Winter weather across the U.S. has delayed shipments of thousands of COVID-19 vaccine doses headed to the D.C. area — and officials say they’ve already been forced to cancel some vaccine appointments.
The Virginia Department of Health said it expects the delivery of more than 106,000 vaccine doses to be delayed because distribution channels in the Midwest and elsewhere are shut down.
Maryland health officials have also warned local providers to expect delays and said Thursday that the lagging deliveries “may have a significant impact on providers’ ability to hold clinics as scheduled.”
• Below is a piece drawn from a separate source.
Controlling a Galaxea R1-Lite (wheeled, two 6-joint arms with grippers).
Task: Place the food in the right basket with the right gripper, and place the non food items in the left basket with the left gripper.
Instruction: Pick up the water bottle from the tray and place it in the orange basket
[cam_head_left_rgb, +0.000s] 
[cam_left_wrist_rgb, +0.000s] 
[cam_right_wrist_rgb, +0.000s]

On Friday, White House coronavirus adviser Andy Slavitt said the weather has led to a three-day delay in shipping vaccine, or about 6 million doses. He said about 1.4 million doses were being shipped Friday and the rest of the backlog should be cleared in several days.
Read the full story on the nationwide impact from The Associated Press.
No first dose appointments in Prince George’s Co. through Monday
Prince George’s County Executive Angela Alsobrooks said on Twitter the county was waiting on a shipment of 4,200 doses due this week, which hasn’t arrived, forcing the county to cancel and reschedule appointments for first doses of the vaccine until at least early next week.
She said everyone with first-dose appointments already scheduled will be contacted by the county to reschedule them.
However, the county has enough second doses to continue doing second shots “uninterrupted,” Alsobrooks said. The Moderna vaccine supplied by Maryland to county health departments requires two shots.
Despite the shortage, a long-standing tech issue with the state’s scheduling system, PrepMod, led allowed some people to “illegitimately register for first-dose appointments” for Friday, the county health department said in an update on Facebook.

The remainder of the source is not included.